What you should do:
Leaving nothing out, set down all the data exactly.

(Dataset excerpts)
________________________________________

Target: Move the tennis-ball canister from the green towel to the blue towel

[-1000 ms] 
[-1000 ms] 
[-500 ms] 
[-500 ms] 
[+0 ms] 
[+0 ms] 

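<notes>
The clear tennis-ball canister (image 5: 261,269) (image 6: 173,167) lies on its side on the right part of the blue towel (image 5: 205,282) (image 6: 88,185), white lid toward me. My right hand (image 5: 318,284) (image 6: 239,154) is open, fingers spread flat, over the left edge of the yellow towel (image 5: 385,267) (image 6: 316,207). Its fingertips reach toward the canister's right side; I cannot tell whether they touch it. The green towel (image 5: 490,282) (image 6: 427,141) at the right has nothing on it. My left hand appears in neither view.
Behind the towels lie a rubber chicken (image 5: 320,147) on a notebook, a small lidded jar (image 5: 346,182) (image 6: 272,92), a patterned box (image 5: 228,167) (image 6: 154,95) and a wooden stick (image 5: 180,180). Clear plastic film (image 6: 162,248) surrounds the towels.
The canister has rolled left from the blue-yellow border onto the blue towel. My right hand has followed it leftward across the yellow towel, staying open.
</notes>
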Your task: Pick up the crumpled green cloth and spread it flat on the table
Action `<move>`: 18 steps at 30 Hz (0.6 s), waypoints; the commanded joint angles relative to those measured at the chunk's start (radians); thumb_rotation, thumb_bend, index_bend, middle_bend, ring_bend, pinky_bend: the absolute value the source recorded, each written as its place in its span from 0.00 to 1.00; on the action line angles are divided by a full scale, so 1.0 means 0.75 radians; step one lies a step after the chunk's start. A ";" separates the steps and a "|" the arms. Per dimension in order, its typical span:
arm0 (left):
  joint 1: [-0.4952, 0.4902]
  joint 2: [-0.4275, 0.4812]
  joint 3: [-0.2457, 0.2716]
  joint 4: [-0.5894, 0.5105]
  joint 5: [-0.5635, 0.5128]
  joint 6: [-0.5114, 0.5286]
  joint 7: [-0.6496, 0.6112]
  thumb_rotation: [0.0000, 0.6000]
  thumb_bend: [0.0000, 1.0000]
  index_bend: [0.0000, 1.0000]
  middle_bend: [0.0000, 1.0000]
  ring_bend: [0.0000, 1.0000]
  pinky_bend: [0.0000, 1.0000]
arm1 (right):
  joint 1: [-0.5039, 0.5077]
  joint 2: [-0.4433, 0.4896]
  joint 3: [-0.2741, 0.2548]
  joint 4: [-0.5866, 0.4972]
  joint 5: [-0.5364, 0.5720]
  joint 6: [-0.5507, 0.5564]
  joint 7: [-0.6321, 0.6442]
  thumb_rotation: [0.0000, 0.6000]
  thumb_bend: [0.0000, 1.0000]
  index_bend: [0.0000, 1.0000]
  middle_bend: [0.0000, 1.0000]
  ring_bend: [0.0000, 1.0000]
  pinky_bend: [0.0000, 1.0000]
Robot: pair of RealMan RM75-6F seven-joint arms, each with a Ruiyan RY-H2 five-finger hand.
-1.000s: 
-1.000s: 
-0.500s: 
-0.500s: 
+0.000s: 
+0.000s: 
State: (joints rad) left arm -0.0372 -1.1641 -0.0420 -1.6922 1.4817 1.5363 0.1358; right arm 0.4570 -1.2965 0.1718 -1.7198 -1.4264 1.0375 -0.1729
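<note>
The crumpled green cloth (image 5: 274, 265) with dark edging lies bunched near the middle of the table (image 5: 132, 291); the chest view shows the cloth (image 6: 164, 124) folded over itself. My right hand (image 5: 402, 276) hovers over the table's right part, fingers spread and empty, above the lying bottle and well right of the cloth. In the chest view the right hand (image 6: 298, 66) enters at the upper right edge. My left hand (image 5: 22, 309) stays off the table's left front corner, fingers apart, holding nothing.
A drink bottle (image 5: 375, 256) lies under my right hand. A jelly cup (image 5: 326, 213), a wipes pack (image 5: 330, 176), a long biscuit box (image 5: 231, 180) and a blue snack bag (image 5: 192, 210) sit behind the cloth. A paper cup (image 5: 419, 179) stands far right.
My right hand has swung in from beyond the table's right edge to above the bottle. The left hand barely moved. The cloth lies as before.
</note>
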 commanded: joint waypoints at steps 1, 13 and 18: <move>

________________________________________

Your solution:
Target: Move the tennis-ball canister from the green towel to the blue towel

[-1000 ms] 
[-1000 ms] 
[-500 ms] 
[-500 ms] 
[+0 ms] 
[+0 ms] 

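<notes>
The clear tennis-ball canister (image 5: 261,269) (image 6: 173,167) lies on its side on the right part of the blue towel (image 5: 205,282) (image 6: 88,185), white lid toward me. My right hand (image 5: 318,284) (image 6: 239,154) is open, fingers spread flat, over the left edge of the yellow towel (image 5: 385,267) (image 6: 316,207). Its fingertips reach toward the canister's right side; I cannot tell whether they touch it. The green towel (image 5: 490,282) (image 6: 427,141) at the right has nothing on it. My left hand appears in neither view.
Behind the towels lie a rubber chicken (image 5: 320,147) on a notebook, a small lidded jar (image 5: 346,182) (image 6: 272,92), a patterned box (image 5: 228,167) (image 6: 154,95) and a wooden stick (image 5: 180,180). Clear plastic film (image 6: 162,248) surrounds the towels.
The canister has rolled left from the blue-yellow border onto the blue towel. My right hand has followed it leftward across the yellow towel, staying open.
</notes>
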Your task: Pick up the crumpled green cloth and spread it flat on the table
Action `<move>`: 18 steps at 30 Hz (0.6 s), waypoints; the commanded joint angles relative to those measured at the chunk's start (radians); thumb_rotation, thumb_bend, index_bend, middle_bend, ring_bend, pinky_bend: the absolute value the source recorded, each written as its place in its span from 0.00 to 1.00; on the action line angles are divided by a full scale, so 1.0 means 0.75 radians; step one lies a step after the chunk's start. A ";" separates the steps and a "|" the arms. Per dimension in order, its typical span:
arm0 (left):
  joint 1: [-0.4952, 0.4902]
  joint 2: [-0.4275, 0.4812]
  joint 3: [-0.2457, 0.2716]
  joint 4: [-0.5894, 0.5105]
  joint 5: [-0.5635, 0.5128]
  joint 6: [-0.5114, 0.5286]
  joint 7: [-0.6496, 0.6112]
  thumb_rotation: [0.0000, 0.6000]
  thumb_bend: [0.0000, 1.0000]
  index_bend: [0.0000, 1.0000]
  middle_bend: [0.0000, 1.0000]
  ring_bend: [0.0000, 1.0000]
  pinky_bend: [0.0000, 1.0000]
arm1 (right):
  joint 1: [-0.5039, 0.5077]
  joint 2: [-0.4433, 0.4896]
  joint 3: [-0.2741, 0.2548]
  joint 4: [-0.5866, 0.4972]
  joint 5: [-0.5364, 0.5720]
  joint 6: [-0.5507, 0.5564]
  joint 7: [-0.6321, 0.6442]
  thumb_rotation: [0.0000, 0.6000]
  thumb_bend: [0.0000, 1.0000]
  index_bend: [0.0000, 1.0000]
  middle_bend: [0.0000, 1.0000]
  ring_bend: [0.0000, 1.0000]
  pinky_bend: [0.0000, 1.0000]
Robot: pair of RealMan RM75-6F seven-joint arms, each with a Ruiyan RY-H2 five-finger hand.
-1.000s: 
-1.000s: 
-0.500s: 
-0.500s: 
+0.000s: 
+0.000s: 
State: (joints rad) left arm -0.0372 -1.1641 -0.0420 -1.6922 1.4817 1.5363 0.1358; right arm 0.4570 -1.2965 0.1718 -1.7198 -1.4264 1.0375 -0.1729
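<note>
The crumpled green cloth (image 5: 274, 265) with dark edging lies bunched near the middle of the table (image 5: 132, 291); the chest view shows the cloth (image 6: 164, 124) folded over itself. My right hand (image 5: 402, 276) hovers over the table's right part, fingers spread and empty, above the lying bottle and well right of the cloth. In the chest view the right hand (image 6: 298, 66) enters at the upper right edge. My left hand (image 5: 22, 309) stays off the table's left front corner, fingers apart, holding nothing.
A drink bottle (image 5: 375, 256) lies under my right hand. A jelly cup (image 5: 326, 213), a wipes pack (image 5: 330, 176), a long biscuit box (image 5: 231, 180) and a blue snack bag (image 5: 192, 210) sit behind the cloth. A paper cup (image 5: 419, 179) stands far right.
My right hand has swung in from beyond the table's right edge to above the bottle. The left hand barely moved. The cloth lies as before.
</note>
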 commanded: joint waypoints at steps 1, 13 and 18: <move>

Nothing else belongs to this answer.